In the case of basal cell carcinoma of the skin, where the tumor is located on the face and neck, from a cosmetic point of view, such extensive coverage of healthy skin can have negative consequences. Prior to surgery, it would be desirable to determine certain specific parameters for the borderline between the tumor tissue and the healthy tissue.

Qualitative ultrasound scanners are used for visualization of the damaged skin, which allows to determine the size, shape, depth and degree of the damaged skin before the surgical excision [1-4]. However, after the examination, there is no mark on the surface of the skin by the surgeon who will perform the excision of this tumor. This assessment of tumor boundaries is very important because the presence of malignant cells in the deeper tissues - the dermis and the hypoderm - does not coincide with its visually visible boundaries on the epidermis.

The details of the difficulty in developing an informative, non-invasive, easy-to-repeat, harmless technique for determining the need for surgical intervention in the presence of cutaneous basal cell tumor are well known to surgeons, dermatologists, and oncologists.
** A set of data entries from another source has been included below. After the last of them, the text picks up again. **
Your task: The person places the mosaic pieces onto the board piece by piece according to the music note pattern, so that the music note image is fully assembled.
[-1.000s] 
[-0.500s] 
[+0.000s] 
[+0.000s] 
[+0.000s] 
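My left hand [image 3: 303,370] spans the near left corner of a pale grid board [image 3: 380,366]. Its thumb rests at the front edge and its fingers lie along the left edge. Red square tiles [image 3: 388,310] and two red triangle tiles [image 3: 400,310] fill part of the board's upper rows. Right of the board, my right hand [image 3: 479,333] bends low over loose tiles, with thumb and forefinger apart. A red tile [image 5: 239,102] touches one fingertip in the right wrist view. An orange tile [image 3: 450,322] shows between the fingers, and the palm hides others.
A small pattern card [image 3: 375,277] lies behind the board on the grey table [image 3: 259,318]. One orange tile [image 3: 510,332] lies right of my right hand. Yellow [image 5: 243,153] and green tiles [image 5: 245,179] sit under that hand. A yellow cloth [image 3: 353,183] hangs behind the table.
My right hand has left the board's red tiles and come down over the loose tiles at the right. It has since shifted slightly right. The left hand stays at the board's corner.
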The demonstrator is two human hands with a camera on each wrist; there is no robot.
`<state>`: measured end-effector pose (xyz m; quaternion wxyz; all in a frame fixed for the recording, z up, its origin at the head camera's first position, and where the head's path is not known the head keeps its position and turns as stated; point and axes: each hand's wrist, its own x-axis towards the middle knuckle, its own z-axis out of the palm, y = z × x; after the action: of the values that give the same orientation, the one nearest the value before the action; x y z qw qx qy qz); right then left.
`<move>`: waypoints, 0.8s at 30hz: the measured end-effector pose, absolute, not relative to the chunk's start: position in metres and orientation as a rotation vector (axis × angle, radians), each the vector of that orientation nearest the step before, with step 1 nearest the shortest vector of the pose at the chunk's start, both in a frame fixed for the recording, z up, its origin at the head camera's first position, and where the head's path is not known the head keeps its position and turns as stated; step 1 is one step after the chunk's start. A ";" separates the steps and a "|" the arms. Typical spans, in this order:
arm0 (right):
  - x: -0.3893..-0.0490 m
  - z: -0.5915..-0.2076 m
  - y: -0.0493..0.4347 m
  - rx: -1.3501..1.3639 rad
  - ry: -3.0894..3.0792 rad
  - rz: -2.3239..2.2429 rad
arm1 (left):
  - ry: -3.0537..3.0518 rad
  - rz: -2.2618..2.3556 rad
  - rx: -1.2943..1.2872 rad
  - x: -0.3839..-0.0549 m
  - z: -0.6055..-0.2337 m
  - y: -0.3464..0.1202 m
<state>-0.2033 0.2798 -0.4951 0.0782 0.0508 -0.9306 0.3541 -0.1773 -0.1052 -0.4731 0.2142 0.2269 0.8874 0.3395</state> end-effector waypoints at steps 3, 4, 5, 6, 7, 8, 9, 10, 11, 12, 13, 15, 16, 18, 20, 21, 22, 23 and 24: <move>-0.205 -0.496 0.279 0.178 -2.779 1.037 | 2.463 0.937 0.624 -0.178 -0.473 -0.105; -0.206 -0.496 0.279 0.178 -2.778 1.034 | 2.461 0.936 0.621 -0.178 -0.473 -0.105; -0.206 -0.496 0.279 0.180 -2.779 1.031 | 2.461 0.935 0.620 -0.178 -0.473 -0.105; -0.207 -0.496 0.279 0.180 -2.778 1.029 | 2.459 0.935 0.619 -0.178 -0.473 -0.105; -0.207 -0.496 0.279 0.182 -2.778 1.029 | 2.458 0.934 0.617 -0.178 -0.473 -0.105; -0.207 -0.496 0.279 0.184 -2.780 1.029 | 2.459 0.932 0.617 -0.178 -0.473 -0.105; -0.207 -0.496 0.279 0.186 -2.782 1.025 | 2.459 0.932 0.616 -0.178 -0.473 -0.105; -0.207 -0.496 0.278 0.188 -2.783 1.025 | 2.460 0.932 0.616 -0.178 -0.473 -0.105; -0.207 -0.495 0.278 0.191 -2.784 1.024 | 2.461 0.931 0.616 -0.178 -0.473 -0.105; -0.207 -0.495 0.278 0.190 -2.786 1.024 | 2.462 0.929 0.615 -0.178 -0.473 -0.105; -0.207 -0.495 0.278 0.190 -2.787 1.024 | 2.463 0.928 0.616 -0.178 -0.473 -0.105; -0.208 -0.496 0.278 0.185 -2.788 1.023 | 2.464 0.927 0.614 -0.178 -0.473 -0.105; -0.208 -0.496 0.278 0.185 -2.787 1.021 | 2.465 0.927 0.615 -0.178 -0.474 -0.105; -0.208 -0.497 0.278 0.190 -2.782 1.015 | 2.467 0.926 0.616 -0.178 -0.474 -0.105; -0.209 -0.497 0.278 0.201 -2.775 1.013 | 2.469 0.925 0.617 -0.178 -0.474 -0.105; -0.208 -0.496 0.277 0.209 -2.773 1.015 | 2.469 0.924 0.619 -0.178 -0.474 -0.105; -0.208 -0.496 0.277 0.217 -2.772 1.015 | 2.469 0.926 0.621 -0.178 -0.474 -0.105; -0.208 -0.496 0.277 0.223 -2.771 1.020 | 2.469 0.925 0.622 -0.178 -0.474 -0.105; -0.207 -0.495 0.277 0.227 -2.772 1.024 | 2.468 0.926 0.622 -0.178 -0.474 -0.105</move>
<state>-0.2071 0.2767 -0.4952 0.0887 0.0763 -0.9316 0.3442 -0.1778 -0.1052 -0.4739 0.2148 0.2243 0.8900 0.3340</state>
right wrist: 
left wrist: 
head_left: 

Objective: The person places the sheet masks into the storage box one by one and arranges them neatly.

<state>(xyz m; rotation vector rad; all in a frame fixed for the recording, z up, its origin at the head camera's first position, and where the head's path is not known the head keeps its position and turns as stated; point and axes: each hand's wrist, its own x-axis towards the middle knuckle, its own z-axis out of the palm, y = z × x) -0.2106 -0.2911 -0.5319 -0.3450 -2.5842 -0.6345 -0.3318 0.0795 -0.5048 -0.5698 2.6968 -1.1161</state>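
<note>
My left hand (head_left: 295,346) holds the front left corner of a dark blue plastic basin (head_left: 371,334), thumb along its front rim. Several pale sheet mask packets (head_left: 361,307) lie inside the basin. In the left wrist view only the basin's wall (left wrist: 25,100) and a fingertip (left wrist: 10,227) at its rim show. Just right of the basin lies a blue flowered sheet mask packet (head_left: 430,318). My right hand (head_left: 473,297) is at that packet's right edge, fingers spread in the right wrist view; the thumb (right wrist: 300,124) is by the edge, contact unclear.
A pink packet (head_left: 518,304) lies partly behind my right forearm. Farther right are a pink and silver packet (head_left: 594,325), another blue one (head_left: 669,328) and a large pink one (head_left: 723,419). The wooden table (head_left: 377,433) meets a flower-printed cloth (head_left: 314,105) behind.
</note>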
It is therefore important that during the ultrasound examination of the skin, the doctor can immediately mark the excision lines on the surface of the skin.
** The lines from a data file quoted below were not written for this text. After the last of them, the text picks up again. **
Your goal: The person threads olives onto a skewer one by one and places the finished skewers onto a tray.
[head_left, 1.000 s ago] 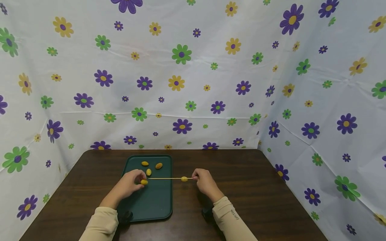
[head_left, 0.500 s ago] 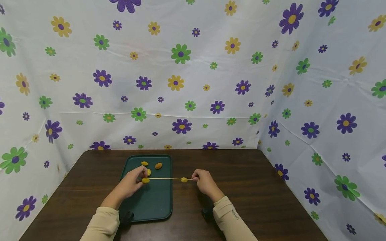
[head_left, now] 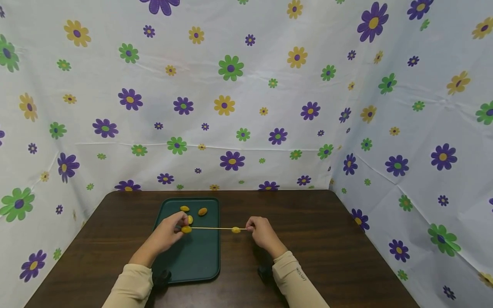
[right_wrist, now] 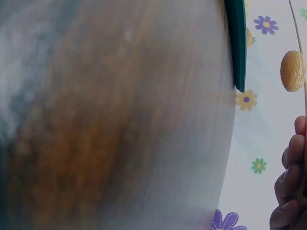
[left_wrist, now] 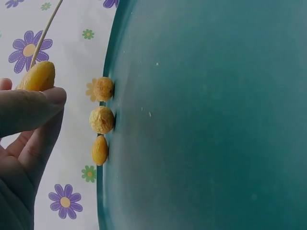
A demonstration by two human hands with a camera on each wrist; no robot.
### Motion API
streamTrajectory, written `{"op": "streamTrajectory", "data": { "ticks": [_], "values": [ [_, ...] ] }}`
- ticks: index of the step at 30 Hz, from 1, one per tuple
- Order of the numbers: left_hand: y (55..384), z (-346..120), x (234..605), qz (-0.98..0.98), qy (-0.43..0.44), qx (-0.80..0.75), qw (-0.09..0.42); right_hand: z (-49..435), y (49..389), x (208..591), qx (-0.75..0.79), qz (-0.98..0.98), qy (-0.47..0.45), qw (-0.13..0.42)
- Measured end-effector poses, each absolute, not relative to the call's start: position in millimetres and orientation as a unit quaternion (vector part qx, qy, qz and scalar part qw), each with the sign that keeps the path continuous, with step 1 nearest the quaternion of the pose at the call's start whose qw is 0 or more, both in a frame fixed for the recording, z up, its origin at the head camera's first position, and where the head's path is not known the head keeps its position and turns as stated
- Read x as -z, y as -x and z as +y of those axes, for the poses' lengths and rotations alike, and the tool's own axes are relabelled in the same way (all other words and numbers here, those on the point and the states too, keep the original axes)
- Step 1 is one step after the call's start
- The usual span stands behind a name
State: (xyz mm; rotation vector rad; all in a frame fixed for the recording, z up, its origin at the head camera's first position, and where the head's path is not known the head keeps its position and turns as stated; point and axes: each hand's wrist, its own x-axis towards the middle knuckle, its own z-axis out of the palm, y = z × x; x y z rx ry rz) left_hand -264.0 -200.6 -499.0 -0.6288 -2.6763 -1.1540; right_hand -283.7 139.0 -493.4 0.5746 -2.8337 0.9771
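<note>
My left hand [head_left: 166, 234] pinches a small yellow oval fruit [left_wrist: 40, 75] between thumb and fingers, over the left part of the green tray [head_left: 200, 259]. The left end of a thin wooden skewer [head_left: 215, 228] meets this fruit in the left wrist view. My right hand [head_left: 264, 233] grips the skewer's other end, right of the tray, with fingers curled round it. Near that hand, another wrinkled yellow fruit [right_wrist: 292, 71] is threaded on the skewer, which runs nearly level between both hands.
Three more fruits lie toward the tray's far end: a yellow one [head_left: 185, 208], a browner one [head_left: 203, 211] and one [head_left: 190, 219] partly behind my left hand. The tray sits on a dark wooden table [head_left: 300, 248]. Flower-patterned cloth [head_left: 246, 107] hangs behind and at the sides.
My left hand has shifted slightly up and right, bringing its fruit from just below the skewer's left end into line with it. My right hand has stayed nearly still.
</note>
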Motion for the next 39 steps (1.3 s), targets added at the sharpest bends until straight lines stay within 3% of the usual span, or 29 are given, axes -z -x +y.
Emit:
{"op": "streamTrajectory", "data": {
  "ticks": [15, 39],
  "values": [
    [264.4, -194.3, 494.1, -0.900, 0.227, 0.364, 0.076, 138.0, 285.5, 491.2, -0.308, -0.925, -0.213, 0.071],
    [261.2, -191.2, 492.4, -0.907, 0.254, 0.324, 0.087, 131.8, 280.4, 483.6, -0.264, -0.944, -0.185, 0.064]
  ]
}}
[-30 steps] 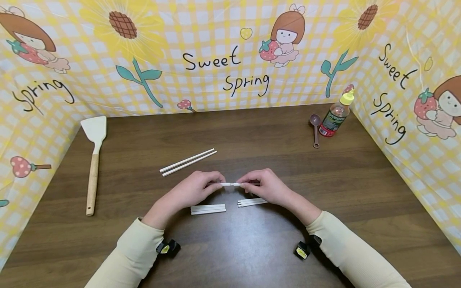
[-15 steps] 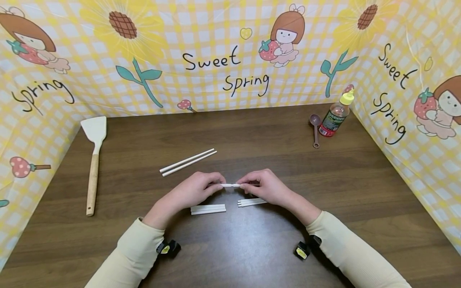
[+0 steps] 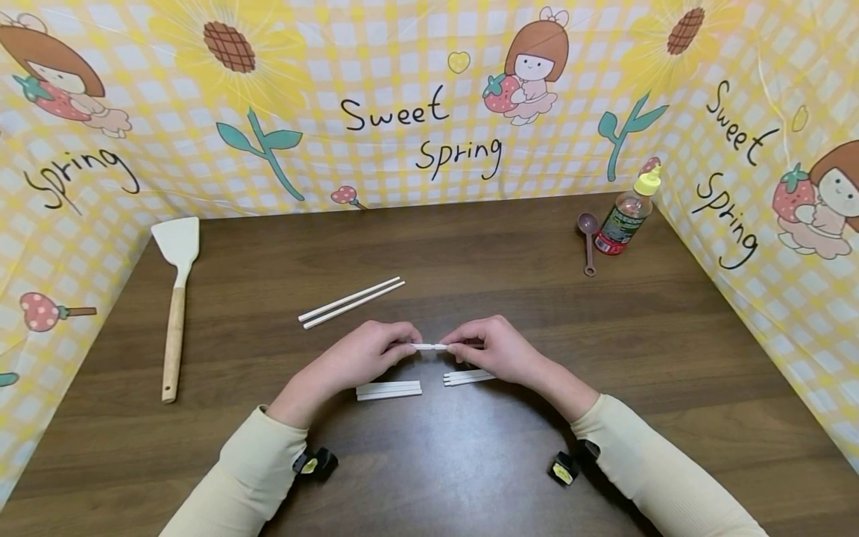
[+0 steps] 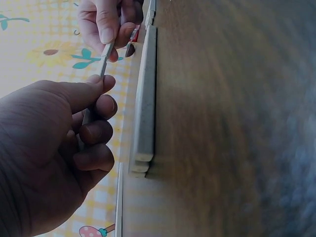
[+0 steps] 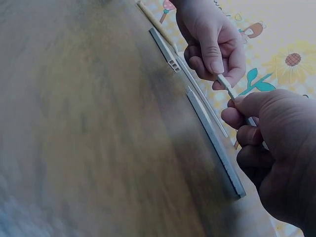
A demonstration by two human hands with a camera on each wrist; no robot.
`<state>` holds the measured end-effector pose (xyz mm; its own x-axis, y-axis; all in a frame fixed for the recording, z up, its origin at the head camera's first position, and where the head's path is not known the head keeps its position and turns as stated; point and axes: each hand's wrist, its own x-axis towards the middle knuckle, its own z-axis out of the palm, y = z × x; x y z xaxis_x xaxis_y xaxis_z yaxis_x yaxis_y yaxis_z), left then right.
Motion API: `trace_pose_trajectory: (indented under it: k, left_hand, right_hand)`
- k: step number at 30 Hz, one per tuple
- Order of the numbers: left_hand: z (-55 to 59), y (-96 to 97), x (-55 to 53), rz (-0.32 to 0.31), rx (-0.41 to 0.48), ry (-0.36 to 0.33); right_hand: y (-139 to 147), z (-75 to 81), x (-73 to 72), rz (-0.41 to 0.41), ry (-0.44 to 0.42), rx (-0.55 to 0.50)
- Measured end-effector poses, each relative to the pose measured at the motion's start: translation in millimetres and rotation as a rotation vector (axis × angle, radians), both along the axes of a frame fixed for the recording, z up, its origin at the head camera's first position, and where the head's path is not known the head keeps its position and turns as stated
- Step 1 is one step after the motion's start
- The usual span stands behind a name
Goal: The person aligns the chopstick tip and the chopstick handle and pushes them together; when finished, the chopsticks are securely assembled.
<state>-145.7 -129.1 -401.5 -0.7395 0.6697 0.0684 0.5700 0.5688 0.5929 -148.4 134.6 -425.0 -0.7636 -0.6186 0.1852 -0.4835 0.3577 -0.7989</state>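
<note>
In the head view, my left hand [image 3: 362, 354] pinches one short white chopstick section [image 3: 422, 347] between thumb and fingers. Opposite it, my right hand [image 3: 502, 350] pinches a second section [image 3: 440, 347]. The two lie end to end in line, with a narrow neck between them; whether they are screwed together I cannot tell. Below the left hand lies a small stack of similar sections [image 3: 389, 390], whose ends show sockets in the right wrist view. Several sections with thin tips [image 3: 463, 379] lie under the right hand, partly hidden by it.
Two full-length chopsticks [image 3: 349, 299] lie slantwise beyond the left hand. A white spatula with a wooden handle [image 3: 173, 335] rests at the far left. At the back right are a brown measuring spoon [image 3: 588, 242] and a yellow-capped bottle [image 3: 624, 222]. Patterned cloth [image 3: 396, 74] walls the table [image 3: 456, 462].
The held sections have sunk very slightly toward the person, and their neck sits a touch farther right. Both hands keep their pinch; the other things stay put.
</note>
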Motion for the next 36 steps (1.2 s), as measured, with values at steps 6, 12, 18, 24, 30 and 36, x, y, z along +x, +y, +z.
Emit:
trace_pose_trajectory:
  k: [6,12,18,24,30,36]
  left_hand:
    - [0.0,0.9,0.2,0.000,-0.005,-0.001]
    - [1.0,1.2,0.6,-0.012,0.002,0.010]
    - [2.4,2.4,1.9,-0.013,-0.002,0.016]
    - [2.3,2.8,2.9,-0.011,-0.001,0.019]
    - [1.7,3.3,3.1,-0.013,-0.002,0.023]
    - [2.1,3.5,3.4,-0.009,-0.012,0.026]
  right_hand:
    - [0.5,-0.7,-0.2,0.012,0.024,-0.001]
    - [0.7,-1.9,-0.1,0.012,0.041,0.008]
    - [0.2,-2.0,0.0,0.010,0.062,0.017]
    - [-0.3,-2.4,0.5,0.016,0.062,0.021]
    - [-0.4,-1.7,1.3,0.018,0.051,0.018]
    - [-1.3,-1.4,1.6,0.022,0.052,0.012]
Ultrasonographic scanners of various designs are known [5-13]. All known ultrasound scanners use the probe head of the apparatus and the size of the ultrasound box is too large and during the examination it is not possible to determine the exact border of the tumors on the skin surface just below the probe head.
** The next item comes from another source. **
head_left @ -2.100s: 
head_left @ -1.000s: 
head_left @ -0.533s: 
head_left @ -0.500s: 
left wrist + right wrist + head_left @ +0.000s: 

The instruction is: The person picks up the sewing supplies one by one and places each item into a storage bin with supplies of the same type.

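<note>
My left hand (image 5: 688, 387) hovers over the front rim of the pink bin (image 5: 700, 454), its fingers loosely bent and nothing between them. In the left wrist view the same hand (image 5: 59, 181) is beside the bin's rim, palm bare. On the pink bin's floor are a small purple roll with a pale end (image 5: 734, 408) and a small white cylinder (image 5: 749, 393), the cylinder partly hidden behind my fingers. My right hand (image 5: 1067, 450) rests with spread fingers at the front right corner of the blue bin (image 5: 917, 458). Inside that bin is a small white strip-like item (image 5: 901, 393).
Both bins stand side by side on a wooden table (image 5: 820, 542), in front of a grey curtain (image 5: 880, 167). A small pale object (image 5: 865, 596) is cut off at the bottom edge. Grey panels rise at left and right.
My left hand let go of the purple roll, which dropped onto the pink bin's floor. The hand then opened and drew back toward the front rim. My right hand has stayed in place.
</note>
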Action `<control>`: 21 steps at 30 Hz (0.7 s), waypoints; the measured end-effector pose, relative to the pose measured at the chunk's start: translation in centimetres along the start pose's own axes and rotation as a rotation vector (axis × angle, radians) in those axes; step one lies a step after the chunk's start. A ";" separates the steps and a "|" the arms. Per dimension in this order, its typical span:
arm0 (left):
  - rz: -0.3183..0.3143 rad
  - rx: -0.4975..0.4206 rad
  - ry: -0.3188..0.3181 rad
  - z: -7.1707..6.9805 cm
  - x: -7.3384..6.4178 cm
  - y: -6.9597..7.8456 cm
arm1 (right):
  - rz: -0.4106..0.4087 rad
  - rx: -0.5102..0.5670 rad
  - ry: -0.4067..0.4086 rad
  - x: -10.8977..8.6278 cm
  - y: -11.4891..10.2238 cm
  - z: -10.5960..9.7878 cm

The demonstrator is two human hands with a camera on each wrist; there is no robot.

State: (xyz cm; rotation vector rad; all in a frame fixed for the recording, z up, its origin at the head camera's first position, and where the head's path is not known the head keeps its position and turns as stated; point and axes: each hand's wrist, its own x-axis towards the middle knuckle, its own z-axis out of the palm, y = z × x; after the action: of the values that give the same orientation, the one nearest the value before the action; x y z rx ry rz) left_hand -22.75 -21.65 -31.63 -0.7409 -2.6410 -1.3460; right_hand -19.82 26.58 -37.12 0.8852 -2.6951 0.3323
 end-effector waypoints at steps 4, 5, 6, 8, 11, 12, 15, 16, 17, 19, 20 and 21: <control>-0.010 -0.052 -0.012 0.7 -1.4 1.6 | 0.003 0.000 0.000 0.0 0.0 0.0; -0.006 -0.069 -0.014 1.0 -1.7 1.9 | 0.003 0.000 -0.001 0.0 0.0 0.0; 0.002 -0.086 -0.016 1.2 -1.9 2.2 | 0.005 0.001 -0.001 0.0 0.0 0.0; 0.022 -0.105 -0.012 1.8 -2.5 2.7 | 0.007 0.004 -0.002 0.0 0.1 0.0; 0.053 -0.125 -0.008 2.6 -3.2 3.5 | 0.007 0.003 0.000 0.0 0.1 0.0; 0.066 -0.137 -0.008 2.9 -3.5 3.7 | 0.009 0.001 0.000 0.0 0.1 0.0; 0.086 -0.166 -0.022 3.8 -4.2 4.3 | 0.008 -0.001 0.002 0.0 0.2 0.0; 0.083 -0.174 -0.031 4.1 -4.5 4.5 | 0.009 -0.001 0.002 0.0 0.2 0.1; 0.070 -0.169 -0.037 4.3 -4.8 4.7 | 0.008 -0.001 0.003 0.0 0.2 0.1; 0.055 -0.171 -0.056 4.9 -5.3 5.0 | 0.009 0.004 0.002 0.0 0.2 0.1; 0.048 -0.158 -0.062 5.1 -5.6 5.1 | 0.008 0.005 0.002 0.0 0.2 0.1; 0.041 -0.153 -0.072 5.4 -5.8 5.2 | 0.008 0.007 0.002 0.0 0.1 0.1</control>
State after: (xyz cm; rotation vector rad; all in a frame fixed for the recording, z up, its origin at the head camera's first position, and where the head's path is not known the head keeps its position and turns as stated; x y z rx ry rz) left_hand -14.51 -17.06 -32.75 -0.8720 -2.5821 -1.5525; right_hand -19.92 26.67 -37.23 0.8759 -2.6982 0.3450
There is no known product design that would allow the ultrasonographic (US) examination to accurately mark the border of basal cells on the skin surface just below the probe head of the apparatus.

Investigating the issue:

Research into the design of the new product required an artificial skin tumor model. It was important for the artificial skin to be less deformed during the examination due to its elasticity, its offset areas being distorted, distorting the real distance between the tumor and the location of the surrounding tissue. It was necessary to fabricate the product and develop a new ultrasound imaging technique that would allow for the marking of tumor excision lines on the skin surface by performing a hyperehogenous acoustic high frequency ultrasonographic examination.

The object of the invention is to produce a product design and to develop a new ultrasonographic examination technique which, by means of ultrasonographic examination, would enable to accurately mark the border of the artificial tumor on the surface of the artificial skin. The new design and the new technique could solve all the above and stated tasks.

The aim is achieved by making a product consisting of straight aluminum wire (AB) with straight edges, wire length 3.0-10.0 cm and diameter 0.06-0.1 cm.

In ultrasound examination, a gel is applied over the artificial tumor, on the surface of the artificial skin, over which the ultrasonographic probe head (G) is placed, under the head, on the skin, and the product is placed on both sides of the visible artificial tumor mark the ends (AB), place the wire (AB) on the artificial skin surface (3, 3), around the artificial tumor (E) and look for the hyperehogenous "shadow" on the skin surface of the tumor, mark the dots (C, D, F) around the edge of the tumor (E), dots connected to the line (CDF), and specifying the border of the artificial tumor on the surface of the artificial skin.

Artificial tumor boundary product and ultrasonographic examination technique allow to accurately mark the artificial tumor boundaries on the artificial skin surface, moreover, the artificial tissues were made of material similar to human skin.

A hyperehogenous acoustic product was experimentally investigated and used with a CORTEX Dermoscan C Ver.3 20 MHz Ultrasound (CORTEX TECHNOLOGY, Denmark) [14]. Ultrasound imaging results from different tissue densities. Hypoehogenic structures in the image are visualized as dark areas, hyperehogenic as light areas, but they cast a dark shadow underneath the tissues because the ultrasound wave is fully reflected and does not spread under the hyperehogenous structures.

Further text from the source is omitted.